## Information shown

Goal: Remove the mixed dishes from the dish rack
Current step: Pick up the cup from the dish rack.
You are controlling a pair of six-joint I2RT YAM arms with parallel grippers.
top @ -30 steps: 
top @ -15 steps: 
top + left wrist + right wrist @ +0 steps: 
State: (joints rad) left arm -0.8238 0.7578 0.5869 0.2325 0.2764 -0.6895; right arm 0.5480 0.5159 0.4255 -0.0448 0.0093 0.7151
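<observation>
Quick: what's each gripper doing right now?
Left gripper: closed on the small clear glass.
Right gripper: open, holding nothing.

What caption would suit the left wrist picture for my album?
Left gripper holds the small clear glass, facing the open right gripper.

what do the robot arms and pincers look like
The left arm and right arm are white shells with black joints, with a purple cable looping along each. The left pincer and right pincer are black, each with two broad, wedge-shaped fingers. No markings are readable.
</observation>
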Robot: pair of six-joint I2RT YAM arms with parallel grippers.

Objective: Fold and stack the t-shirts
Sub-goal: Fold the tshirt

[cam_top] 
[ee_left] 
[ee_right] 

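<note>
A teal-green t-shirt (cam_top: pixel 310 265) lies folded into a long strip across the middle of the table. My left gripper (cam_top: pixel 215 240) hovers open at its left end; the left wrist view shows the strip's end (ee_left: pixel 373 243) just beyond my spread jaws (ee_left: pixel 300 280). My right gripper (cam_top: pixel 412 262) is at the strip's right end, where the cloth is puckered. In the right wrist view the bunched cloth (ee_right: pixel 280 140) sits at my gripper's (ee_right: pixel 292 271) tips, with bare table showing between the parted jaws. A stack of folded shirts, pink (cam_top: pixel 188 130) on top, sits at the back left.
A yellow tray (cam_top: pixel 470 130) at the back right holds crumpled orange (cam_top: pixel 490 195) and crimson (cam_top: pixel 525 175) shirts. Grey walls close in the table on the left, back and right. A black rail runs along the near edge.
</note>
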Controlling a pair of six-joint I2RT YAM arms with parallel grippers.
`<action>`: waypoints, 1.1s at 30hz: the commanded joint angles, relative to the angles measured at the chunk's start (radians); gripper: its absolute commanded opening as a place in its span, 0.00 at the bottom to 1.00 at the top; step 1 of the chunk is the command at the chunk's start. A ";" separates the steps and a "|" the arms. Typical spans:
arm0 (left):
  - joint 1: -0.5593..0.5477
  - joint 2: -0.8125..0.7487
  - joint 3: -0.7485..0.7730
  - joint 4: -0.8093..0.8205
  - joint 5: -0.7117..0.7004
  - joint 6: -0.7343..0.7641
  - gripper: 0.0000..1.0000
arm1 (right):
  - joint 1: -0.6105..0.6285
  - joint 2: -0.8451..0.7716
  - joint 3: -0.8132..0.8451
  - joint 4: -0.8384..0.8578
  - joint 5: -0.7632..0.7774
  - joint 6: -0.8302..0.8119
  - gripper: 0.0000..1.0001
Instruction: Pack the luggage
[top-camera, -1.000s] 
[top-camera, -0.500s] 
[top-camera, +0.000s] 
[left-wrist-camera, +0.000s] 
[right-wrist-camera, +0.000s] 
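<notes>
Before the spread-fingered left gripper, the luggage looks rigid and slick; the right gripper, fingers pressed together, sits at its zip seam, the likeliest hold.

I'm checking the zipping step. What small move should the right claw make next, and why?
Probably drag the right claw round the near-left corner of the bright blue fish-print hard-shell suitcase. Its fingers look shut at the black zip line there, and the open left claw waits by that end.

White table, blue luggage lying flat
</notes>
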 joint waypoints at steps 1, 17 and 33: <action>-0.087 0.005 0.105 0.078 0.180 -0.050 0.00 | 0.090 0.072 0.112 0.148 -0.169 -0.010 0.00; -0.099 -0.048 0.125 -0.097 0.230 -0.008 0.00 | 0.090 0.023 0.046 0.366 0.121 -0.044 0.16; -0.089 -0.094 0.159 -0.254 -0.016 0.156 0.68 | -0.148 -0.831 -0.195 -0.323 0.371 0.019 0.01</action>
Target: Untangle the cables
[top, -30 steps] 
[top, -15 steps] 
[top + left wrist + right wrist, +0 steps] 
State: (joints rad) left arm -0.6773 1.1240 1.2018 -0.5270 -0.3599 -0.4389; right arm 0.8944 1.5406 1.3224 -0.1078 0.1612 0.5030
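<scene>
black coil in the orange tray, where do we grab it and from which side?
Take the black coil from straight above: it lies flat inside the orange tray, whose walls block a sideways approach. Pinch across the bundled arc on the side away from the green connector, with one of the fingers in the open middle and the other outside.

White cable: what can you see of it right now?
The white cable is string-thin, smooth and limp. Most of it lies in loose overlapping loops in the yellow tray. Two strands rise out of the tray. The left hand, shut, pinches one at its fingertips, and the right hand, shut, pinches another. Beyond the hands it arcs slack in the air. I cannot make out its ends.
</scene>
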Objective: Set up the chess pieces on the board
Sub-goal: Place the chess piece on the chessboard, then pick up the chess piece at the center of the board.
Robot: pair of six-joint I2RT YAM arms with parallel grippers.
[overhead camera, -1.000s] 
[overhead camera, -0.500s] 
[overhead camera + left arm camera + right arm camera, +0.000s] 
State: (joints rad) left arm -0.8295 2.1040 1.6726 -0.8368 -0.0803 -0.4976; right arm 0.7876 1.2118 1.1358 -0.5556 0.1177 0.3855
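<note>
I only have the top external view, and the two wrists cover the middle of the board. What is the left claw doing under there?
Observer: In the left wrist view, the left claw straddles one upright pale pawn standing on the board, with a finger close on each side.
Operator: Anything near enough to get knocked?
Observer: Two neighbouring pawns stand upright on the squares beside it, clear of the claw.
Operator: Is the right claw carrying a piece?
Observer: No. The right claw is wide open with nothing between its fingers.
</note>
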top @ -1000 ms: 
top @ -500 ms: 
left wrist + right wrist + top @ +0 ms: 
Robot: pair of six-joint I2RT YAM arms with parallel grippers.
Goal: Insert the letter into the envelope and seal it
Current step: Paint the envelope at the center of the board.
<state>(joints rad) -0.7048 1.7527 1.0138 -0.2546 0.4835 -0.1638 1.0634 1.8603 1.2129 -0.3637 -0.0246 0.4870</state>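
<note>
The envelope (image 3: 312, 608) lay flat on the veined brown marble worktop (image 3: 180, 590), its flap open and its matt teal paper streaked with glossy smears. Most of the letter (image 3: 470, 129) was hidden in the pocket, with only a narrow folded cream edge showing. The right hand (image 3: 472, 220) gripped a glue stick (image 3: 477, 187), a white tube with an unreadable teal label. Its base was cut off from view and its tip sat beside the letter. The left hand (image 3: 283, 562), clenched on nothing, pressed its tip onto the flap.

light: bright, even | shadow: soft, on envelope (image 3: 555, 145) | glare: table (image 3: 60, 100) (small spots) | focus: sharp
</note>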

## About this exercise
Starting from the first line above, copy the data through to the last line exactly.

## Exercise response
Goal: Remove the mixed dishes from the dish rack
Current step: Pick up the cup from the dish rack.
You are controlling a pair of six-joint I2RT YAM arms with parallel grippers.
top @ -30 steps: 
top @ -15 steps: 
top + left wrist + right wrist @ +0 steps: 
State: (joints rad) left arm -0.8238 0.7578 0.5869 0.2325 0.2764 -0.6895; right arm 0.5480 0.5159 0.4255 -0.0448 0.0093 0.7151
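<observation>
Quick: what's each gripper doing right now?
Left gripper: closed on the small clear glass.
Right gripper: open, holding nothing.

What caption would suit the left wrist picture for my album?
Left gripper holds the small clear glass, facing the open right gripper.

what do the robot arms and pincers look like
The left arm and right arm are white shells with black joints, with a purple cable looping along each. The left pincer and right pincer are black, each with two broad, wedge-shaped fingers. No markings are readable.
</observation>
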Robot: pair of six-joint I2RT YAM arms with parallel grippers.

Objective: Fold and stack the t-shirts
Sub-goal: Fold the tshirt

[cam_top] 
[ee_left] 
[ee_right] 

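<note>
A teal-green t-shirt (cam_top: pixel 310 265) lies folded into a long strip across the middle of the table. My left gripper (cam_top: pixel 215 240) hovers open at its left end; the left wrist view shows the strip's end (ee_left: pixel 373 243) just beyond my spread jaws (ee_left: pixel 300 280). My right gripper (cam_top: pixel 412 262) is at the strip's right end, where the cloth is puckered. In the right wrist view the bunched cloth (ee_right: pixel 280 140) sits at my gripper's (ee_right: pixel 292 271) tips, with bare table showing between the parted jaws. A stack of folded shirts, pink (cam_top: pixel 188 130) on top, sits at the back left.
A yellow tray (cam_top: pixel 470 130) at the back right holds crumpled orange (cam_top: pixel 490 195) and crimson (cam_top: pixel 525 175) shirts. Grey walls close in the table on the left, back and right. A black rail runs along the near edge.
</note>
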Controlling a pair of six-joint I2RT YAM arms with parallel grippers.
`<action>`: waypoints, 1.1s at 30hz: the commanded joint angles, relative to the angles measured at the chunk's start (radians); gripper: its absolute commanded opening as a place in its span, 0.00 at the bottom to 1.00 at the top; step 1 of the chunk is the command at the chunk's start. A ";" separates the steps and a "|" the arms. Typical spans:
arm0 (left):
  - joint 1: -0.5593..0.5477
  - joint 2: -0.8125..0.7487
  - joint 3: -0.7485..0.7730
  - joint 4: -0.8093..0.8205
  - joint 5: -0.7117..0.7004
  - joint 6: -0.7343..0.7641
  - gripper: 0.0000..1.0000
arm1 (right):
  - joint 1: -0.6105..0.6285
  - joint 2: -0.8451..0.7716
  - joint 3: -0.8132..0.8451
  - joint 4: -0.8384..0.8578
  - joint 5: -0.7632..0.7774
  - joint 6: -0.8302..0.8119
  - gripper: 0.0000..1.0001
Instruction: Pack the luggage
[top-camera, -1.000s] 
[top-camera, -0.500s] 
[top-camera, +0.000s] 
[left-wrist-camera, +0.000s] 
[right-wrist-camera, +0.000s] 
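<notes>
Before the spread-fingered left gripper, the luggage looks rigid and slick; the right gripper, fingers pressed together, sits at its zip seam, the likeliest hold.

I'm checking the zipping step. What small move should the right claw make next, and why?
Probably drag the right claw round the near-left corner of the bright blue fish-print hard-shell suitcase. Its fingers look shut at the black zip line there, and the open left claw waits by that end.

White table, blue luggage lying flat
</notes>
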 joint waypoints at steps 1, 17 and 33: <action>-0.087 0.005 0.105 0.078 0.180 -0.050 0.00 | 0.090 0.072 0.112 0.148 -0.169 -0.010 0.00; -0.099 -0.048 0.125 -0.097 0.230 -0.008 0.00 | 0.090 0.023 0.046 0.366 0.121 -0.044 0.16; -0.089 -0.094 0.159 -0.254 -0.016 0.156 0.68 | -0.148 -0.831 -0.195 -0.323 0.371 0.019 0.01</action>
Target: Untangle the cables
[top, -30 steps] 
[top, -15 steps] 
[top + left wrist + right wrist, +0 steps] 
State: (joints rad) left arm -0.6773 1.1240 1.2018 -0.5270 -0.3599 -0.4389; right arm 0.8944 1.5406 1.3224 -0.1078 0.1612 0.5030
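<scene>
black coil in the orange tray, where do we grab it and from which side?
Take the black coil from straight above: it lies flat inside the orange tray, whose walls block a sideways approach. Pinch across the bundled arc on the side away from the green connector, with one of the fingers in the open middle and the other outside.

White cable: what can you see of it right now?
The white cable is string-thin, smooth and limp. Most of it lies in loose overlapping loops in the yellow tray. Two strands rise out of the tray. The left hand, shut, pinches one at its fingertips, and the right hand, shut, pinches another. Beyond the hands it arcs slack in the air. I cannot make out its ends.
</scene>
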Objective: Set up the chess pieces on the board
Sub-goal: Place the chess piece on the chessboard, then pick up the chess piece at the center of the board.
Robot: pair of six-joint I2RT YAM arms with parallel grippers.
[overhead camera, -1.000s] 
[overhead camera, -0.500s] 
[overhead camera + left arm camera + right arm camera, +0.000s] 
State: (joints rad) left arm -0.8295 2.1040 1.6726 -0.8368 -0.0803 -0.4976; right arm 0.7876 1.2118 1.1358 -0.5556 0.1177 0.3855
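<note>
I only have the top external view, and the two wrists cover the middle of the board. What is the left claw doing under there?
Observer: In the left wrist view, the left claw straddles one upright pale pawn standing on the board, with a finger close on each side.
Operator: Anything near enough to get knocked?
Observer: Two neighbouring pawns stand upright on the squares beside it, clear of the claw.
Operator: Is the right claw carrying a piece?
Observer: No. The right claw is wide open with nothing between its fingers.
</note>
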top @ -1000 ms: 
top @ -500 ms: 
left wrist + right wrist + top @ +0 ms: 
Robot: pair of six-joint I2RT YAM arms with parallel grippers.
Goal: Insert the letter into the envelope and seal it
Current step: Paint the envelope at the center of the board.
<state>(joints rad) -0.7048 1.7527 1.0138 -0.2546 0.4835 -0.1638 1.0634 1.8603 1.2129 -0.3637 -0.0246 0.4870</state>
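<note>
The envelope (image 3: 312, 608) lay flat on the veined brown marble worktop (image 3: 180, 590), its flap open and its matt teal paper streaked with glossy smears. Most of the letter (image 3: 470, 129) was hidden in the pocket, with only a narrow folded cream edge showing. The right hand (image 3: 472, 220) gripped a glue stick (image 3: 477, 187), a white tube with an unreadable teal label. Its base was cut off from view and its tip sat beside the letter. The left hand (image 3: 283, 562), clenched on nothing, pressed its tip onto the flap.

light: bright, even | shadow: soft, on envelope (image 3: 555, 145) | glare: table (image 3: 60, 100) (small spots) | focus: sharp
</note>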

The given output is complete.